Aim of the task => Counting task for the entries below: give the number of lines that contain the word "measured", with no other text.

Extracted information =>
Content starts

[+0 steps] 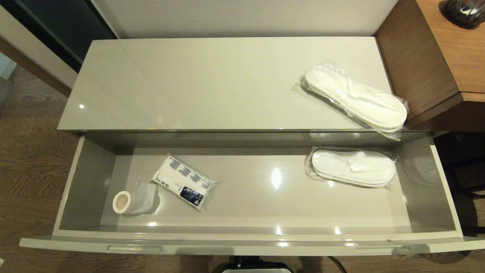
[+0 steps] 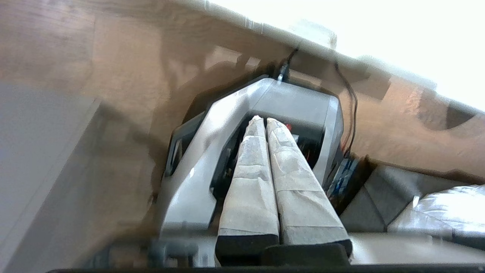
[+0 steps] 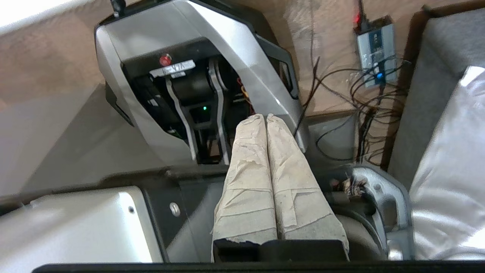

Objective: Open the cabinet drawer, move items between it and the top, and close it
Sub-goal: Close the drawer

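Note:
The wide cabinet drawer (image 1: 87, 182) stands pulled out below the glossy beige top (image 1: 189, 83). Inside it at the left lie a white wrapped bundle with blue print (image 1: 185, 182) and a small white roll (image 1: 130, 201). At the drawer's right lies a pair of slippers in clear plastic (image 1: 352, 167). Another sealed pair of slippers (image 1: 354, 98) rests on the top at its right end. Neither arm shows in the head view. My left gripper (image 2: 261, 120) and my right gripper (image 3: 260, 117) are both shut and empty, each hanging over the robot's own base.
A brown wooden unit (image 1: 435, 64) stands against the cabinet's right end, with a dark object (image 1: 464, 11) on it. Wood floor surrounds the cabinet. The robot's grey base (image 3: 212, 57) and loose cables (image 3: 360, 106) lie under the grippers.

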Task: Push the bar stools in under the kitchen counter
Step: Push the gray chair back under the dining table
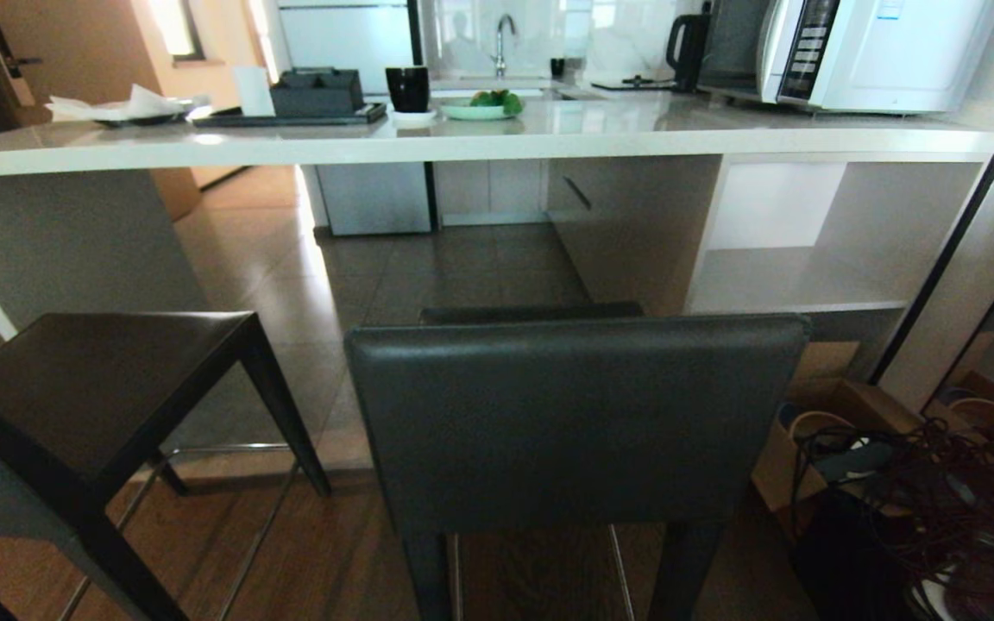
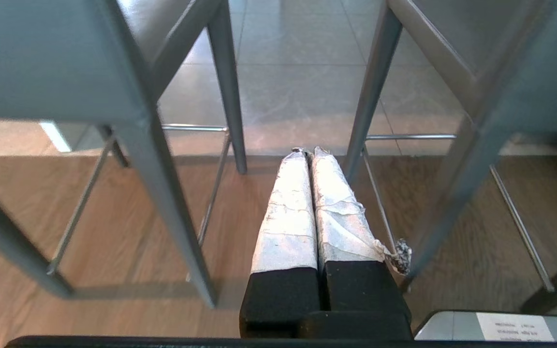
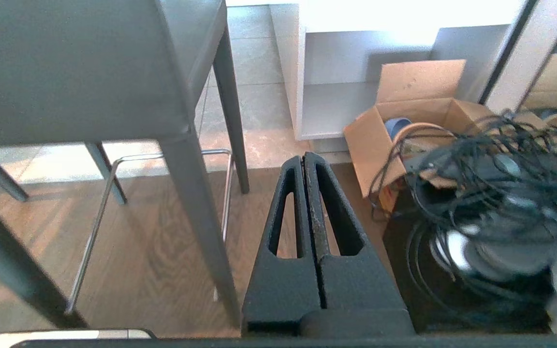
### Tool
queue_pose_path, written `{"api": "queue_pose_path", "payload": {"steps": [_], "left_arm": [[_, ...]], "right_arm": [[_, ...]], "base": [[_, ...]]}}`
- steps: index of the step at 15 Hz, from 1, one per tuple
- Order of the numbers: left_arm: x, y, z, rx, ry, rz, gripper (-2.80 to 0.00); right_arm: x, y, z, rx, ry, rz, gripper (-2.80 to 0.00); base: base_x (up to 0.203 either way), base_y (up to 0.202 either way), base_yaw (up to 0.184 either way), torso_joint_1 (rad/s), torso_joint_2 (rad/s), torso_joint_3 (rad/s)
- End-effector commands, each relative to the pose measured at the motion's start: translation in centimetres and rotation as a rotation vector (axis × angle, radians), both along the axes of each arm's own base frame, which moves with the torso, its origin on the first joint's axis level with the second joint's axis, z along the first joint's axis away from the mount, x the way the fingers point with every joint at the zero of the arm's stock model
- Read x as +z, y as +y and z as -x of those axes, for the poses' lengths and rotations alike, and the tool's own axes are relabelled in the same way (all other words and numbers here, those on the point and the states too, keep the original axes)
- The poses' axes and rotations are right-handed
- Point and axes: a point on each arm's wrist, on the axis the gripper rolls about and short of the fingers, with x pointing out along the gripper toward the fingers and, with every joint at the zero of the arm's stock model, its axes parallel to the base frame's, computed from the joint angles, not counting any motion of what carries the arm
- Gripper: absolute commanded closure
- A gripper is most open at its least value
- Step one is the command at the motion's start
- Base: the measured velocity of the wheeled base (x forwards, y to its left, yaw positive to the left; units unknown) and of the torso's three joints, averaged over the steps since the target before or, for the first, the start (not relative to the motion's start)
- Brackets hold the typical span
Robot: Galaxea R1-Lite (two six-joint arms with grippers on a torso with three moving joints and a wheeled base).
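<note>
Head view:
- Kitchen counter surface (image 1: 600, 129): pale stone top, thick white edge, spans frame at 12 o'clock. White open shelves (image 1: 808, 259) under its end at 2 o'clock.
- On surface: black tray (image 1: 290, 116) w/ dark box, black cup (image 1: 408, 88), green dish (image 1: 481, 108), microwave (image 1: 877, 52), kettle (image 1: 688, 50).
- Bar stool no. 1 (image 1: 579, 423): dark grey backrest, centre to 6 o'clock, facing surface, seat not under it.
- Bar stool no. 2 (image 1: 109, 379): at 8 o'clock, turned at an angle, seat short of the surface edge.
- Cardboard box (image 1: 816, 423) and cable tangle (image 1: 963, 492) on floor at 4 o'clock.
- No arm in view.

Left wrist view:
- Left pincer (image 2: 307, 152): taped fingers pressed together, closed, empty. Low over wood floor, pointing into gap btwn the 2 stools' legs, touching neither.
- Thin metal footrest bars (image 2: 196, 128) on both sides.

Right wrist view:
- Right pincer (image 3: 305, 157): black fingers closed, empty. Stool no. 1 leg at its 9 o'clock, box w/ cables at its 3 o'clock; apart from both.
</note>
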Motion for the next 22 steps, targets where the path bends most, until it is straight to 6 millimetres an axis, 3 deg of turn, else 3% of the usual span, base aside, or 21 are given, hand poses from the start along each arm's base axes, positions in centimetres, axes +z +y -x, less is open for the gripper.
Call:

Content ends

Written answer => 2